Food and Nutrition Security

Factors Influencing Food and Nutrition Security

  • Availability: This addresses the supply side of the food and nutrition security and ensures sufficient quantities of quality food available to people.
  • Awareness: In terms of importance of balanced diet that also includes quantitation of calorie and nutrient intake. It also includes information about proper food preparation and hygiene practices, eating habits, and meal frequency.
  • Accessibility: This encompasses the secured access to appropriately nutritious diet, including essential nutrients, water, sanitary conditions and health services. It includes the socio-economic capacity of individuals to acquire quantity of quality food.
  • Utilization: This refers to the utilization of various nutrients in the food by human body which is ensued by nutritious and safe food prepared properly in clean environment and a proper health care.
  • Energy access: It ensures availability of adequate and clean energy to cook the food. Energy inaccessibility influences the quantity and the quality of the foods consumed and their ability to be digested.
  • Stability: This strives to secure the other components of food and nutrition security over time even at the time of stresses.

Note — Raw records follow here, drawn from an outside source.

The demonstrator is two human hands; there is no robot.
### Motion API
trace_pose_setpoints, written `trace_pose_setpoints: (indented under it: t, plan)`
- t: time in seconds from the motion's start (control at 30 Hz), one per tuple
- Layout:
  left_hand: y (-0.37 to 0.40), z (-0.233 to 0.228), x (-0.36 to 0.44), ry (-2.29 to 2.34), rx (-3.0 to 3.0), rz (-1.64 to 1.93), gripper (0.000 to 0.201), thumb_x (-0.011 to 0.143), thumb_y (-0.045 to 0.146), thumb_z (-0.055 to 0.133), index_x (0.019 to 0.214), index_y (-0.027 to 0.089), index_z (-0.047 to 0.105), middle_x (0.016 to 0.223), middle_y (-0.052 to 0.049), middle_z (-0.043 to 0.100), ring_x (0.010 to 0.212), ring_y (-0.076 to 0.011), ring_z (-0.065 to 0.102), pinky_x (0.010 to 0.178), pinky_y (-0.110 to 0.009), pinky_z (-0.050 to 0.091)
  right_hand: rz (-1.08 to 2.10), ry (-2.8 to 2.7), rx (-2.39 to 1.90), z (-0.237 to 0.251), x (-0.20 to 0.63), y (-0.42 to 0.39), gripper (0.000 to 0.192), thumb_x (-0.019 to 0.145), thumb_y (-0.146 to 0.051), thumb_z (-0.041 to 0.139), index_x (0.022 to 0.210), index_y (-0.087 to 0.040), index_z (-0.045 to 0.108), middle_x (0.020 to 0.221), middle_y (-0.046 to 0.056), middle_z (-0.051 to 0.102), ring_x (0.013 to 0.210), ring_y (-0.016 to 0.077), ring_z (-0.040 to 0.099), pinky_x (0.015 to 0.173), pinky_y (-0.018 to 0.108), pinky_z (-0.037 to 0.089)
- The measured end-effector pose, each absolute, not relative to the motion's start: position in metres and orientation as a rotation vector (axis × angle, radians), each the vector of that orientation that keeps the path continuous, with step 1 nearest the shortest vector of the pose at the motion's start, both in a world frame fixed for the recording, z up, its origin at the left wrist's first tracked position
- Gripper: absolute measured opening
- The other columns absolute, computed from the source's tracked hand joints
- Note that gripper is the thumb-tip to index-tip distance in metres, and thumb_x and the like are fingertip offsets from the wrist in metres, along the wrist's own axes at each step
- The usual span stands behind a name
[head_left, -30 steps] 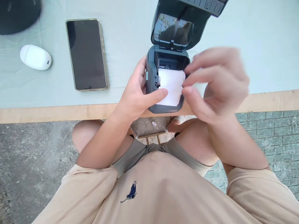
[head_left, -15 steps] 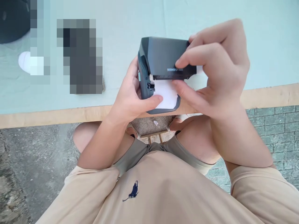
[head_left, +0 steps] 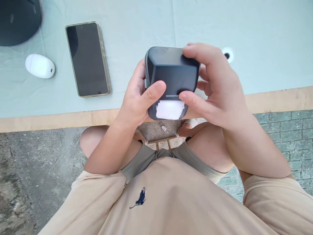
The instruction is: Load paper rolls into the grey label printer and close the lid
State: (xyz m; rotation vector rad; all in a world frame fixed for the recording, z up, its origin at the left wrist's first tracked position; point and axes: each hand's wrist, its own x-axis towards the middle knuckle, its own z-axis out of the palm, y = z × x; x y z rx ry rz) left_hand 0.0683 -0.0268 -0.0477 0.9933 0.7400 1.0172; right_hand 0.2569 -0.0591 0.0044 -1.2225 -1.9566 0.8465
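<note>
A dark grey label printer point(head_left: 171, 73) stands at the near edge of the table, its lid down. White label paper point(head_left: 170, 110) sticks out of its front slot. My left hand point(head_left: 140, 98) wraps the printer's left side, with the thumb pressed on the lid's front. My right hand point(head_left: 216, 88) grips the right side, fingers over the top of the lid and thumb at the front edge just above the paper.
A smartphone point(head_left: 86, 58) lies screen up to the left on the pale green tablecloth point(head_left: 269, 42). A white oval device point(head_left: 39, 66) and a dark round object point(head_left: 17, 19) sit further left. A small white ring-shaped piece point(head_left: 228, 54) lies behind my right hand.
The printer's lid went from fully open to shut over the paper. My right hand pushed it down, and my left thumb moved from the paper onto the lid.
</note>
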Motion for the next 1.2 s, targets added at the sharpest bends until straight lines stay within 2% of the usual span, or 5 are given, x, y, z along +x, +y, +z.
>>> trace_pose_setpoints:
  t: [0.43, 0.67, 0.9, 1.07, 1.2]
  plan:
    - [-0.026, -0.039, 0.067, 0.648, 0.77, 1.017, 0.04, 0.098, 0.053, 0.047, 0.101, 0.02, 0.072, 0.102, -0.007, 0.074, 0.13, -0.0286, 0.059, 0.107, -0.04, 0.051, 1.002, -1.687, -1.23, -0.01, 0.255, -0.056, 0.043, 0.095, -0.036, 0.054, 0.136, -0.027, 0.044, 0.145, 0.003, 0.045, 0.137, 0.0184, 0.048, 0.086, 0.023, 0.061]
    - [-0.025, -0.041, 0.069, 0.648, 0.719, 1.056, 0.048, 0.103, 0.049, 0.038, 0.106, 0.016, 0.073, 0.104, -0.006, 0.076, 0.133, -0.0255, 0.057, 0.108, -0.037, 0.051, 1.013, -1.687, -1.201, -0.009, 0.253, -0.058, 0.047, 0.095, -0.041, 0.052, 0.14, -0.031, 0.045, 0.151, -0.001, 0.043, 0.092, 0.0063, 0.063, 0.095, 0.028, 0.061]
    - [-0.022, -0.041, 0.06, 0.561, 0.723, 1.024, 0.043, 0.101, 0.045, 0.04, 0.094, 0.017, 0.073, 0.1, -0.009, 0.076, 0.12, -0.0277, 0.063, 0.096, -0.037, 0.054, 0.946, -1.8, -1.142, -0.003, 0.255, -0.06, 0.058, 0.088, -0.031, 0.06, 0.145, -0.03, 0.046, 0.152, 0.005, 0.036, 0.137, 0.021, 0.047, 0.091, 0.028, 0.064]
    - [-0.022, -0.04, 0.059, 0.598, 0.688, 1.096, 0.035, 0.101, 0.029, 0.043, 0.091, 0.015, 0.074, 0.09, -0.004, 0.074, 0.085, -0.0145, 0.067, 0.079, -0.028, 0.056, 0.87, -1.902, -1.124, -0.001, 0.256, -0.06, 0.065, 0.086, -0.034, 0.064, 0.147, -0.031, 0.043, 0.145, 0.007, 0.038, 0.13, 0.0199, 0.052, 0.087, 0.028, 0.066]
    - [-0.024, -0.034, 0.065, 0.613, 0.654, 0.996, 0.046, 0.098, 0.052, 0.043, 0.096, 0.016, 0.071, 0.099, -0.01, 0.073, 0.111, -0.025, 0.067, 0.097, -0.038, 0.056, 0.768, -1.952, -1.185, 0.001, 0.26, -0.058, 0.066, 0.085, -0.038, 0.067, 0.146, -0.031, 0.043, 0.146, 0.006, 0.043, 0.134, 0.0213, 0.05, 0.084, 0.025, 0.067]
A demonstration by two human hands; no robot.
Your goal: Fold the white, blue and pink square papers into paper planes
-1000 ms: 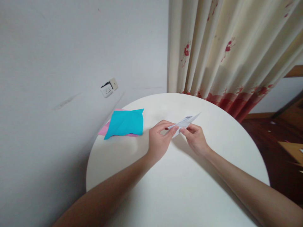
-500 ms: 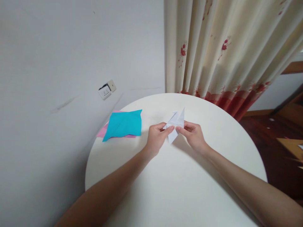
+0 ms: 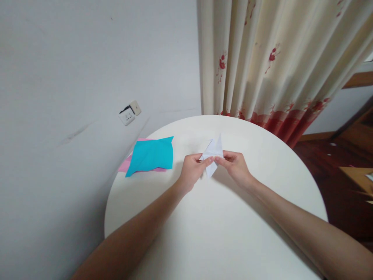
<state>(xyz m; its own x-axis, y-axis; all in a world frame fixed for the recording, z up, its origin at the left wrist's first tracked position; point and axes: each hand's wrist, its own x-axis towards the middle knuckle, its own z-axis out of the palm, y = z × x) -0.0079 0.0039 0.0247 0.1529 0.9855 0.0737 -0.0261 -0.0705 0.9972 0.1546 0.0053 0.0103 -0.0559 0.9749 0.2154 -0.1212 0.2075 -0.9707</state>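
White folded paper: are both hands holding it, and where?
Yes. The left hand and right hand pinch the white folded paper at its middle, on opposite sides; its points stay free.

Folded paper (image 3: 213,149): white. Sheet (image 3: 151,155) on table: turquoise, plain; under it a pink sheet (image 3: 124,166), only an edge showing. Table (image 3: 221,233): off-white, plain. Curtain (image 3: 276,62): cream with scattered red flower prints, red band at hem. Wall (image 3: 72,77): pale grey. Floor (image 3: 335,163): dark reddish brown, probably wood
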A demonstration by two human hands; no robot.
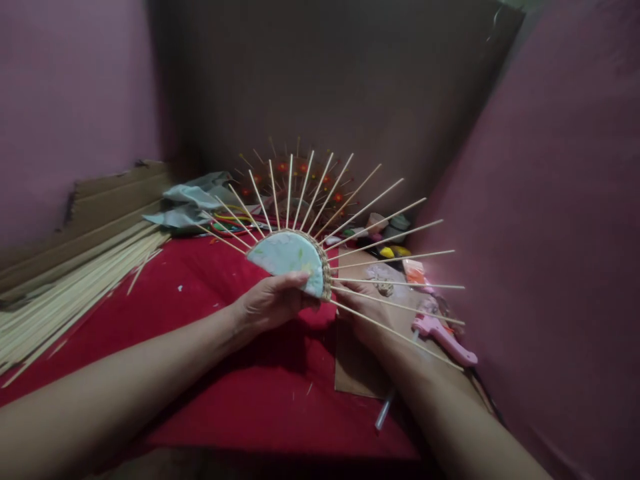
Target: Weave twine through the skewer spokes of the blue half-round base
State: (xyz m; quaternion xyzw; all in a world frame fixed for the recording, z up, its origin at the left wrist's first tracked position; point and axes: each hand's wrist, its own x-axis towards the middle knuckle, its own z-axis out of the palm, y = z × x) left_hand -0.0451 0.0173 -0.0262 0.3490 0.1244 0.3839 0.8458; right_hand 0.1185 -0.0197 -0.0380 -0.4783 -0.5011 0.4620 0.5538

Challenges to Food and Nutrition Security

There are various social, economic, environmental and governance factors that pose challenge in the way to achieve food and nutrition security.

Climate change is one of the biggest global threats. Temperature and precipitation variations, increased frequency of extreme events, and rising sea levels impacts the availability and accessibility to resources required to meet the food and nutrition demands of the rising population. Decreasing yields, crop loss, crop failure leads to loss of income of the farmers. Increased market prices decrease the purchasing power of both urban and rural community therefore affecting their diets. Various government policies have a huge impact on people’s food intake, for example the Public Distribution System scheme that ensures availability of cereals like wheat and rice to the people, and however it doesn’t provide other sources of nutrients like pulses. Decreasing land under agriculture for development leads to reducing land under food crops affecting the availability of nutritious crops in the market, thereby, increasing market prices that decreases the purchasing power of individuals. Similarly, lack of adequate infrastructure like storage structures, post-harvest warehouses, cold storage and transportation leads to the loss of grains and vegetables every year.

Another major reason that leads to malnourishment in urban children is inclination towards processed food. Infusion of fast foods, aerated drinks and so on has increased the incidence of obesity in these children. Marketing, packaging and advertisements of such products and peer pressures also adds to this challenge where the dependence on ready-to-eat is causing more harm than ease. The affordability of certain section of society and changing social norms and decreasing cohesiveness and increasing individualism affects the food habits among people which in many ways very different from that of our previous generations.